Keane V P, de Klerk N, Krieng T, Hammond G, Musk A W
International Organisation for Migration, Harare, Zimbabwe.
Int J Epidemiol. 1997 Oct;26(5):1115-20. doi: 10.1093/ije/26.5.1115.
Acquired resistance to standard chemotherapy for tuberculosis (TB) is an increasing problem worldwide. Vietnam has one of the highest incidences of TB and also has a large population of potential migrants to other countries. Since 1979 the International Organisation for Migration (IOM) has been running a supervised programme of TB treatment for intending migrants from Vietnam where few facilities for bacteriological culture and sensitivity testing exist. This study aimed to assess the most important factors for predicting non-response to first-line treatment as treatment starts and whether any further indicators occur during the course of treatment which may enable more accurate prediction of non-response.
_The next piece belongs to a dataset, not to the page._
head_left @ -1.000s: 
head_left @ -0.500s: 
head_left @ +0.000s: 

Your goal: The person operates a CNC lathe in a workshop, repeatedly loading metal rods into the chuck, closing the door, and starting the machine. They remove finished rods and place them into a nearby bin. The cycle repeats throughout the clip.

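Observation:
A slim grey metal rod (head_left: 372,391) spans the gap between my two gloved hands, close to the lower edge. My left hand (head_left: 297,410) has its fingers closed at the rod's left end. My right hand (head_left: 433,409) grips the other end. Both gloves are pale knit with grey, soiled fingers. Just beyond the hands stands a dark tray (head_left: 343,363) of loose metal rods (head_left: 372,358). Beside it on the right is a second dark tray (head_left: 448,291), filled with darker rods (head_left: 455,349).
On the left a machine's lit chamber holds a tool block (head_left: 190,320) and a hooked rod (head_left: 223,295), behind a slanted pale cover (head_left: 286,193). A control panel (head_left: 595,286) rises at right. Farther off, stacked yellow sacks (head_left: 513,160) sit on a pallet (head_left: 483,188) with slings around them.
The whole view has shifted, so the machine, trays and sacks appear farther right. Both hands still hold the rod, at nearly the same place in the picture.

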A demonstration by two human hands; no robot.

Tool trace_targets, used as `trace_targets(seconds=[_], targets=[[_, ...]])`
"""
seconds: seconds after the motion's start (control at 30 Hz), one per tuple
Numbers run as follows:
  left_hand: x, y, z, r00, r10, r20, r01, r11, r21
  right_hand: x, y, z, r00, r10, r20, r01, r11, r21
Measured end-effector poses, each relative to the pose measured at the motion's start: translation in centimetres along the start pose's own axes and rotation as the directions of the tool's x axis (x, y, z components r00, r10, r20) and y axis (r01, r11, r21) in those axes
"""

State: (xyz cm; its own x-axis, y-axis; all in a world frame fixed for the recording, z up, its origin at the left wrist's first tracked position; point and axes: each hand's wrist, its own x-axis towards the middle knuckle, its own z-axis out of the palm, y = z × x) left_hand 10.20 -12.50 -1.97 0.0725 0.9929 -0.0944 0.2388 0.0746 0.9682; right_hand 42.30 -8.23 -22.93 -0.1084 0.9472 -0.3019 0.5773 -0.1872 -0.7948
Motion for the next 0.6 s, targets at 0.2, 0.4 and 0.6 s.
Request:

In all, 130 subjects failing to respond to first-line therapy (cases) between 1990 and 1995 were compared with 673 subjects who responded to therapy (controls) on various demographic and clinical characteristics using logistic regression to create a prognostic index. Variables analysed included the patient history of past TB treatment, weight, age, sex and radiological and bacteriological findings. All subjects also tested negative for HIV status.
The chief markers of successful response were x-ray signs and degree of sputum smear positivity. These markers provided a prognostic index with an optimal cutoff providing about 70% sensitivity and 80% specificity. Incorporating further measures obtained through the first 3 months of treatment improved the sensitivity to 80%.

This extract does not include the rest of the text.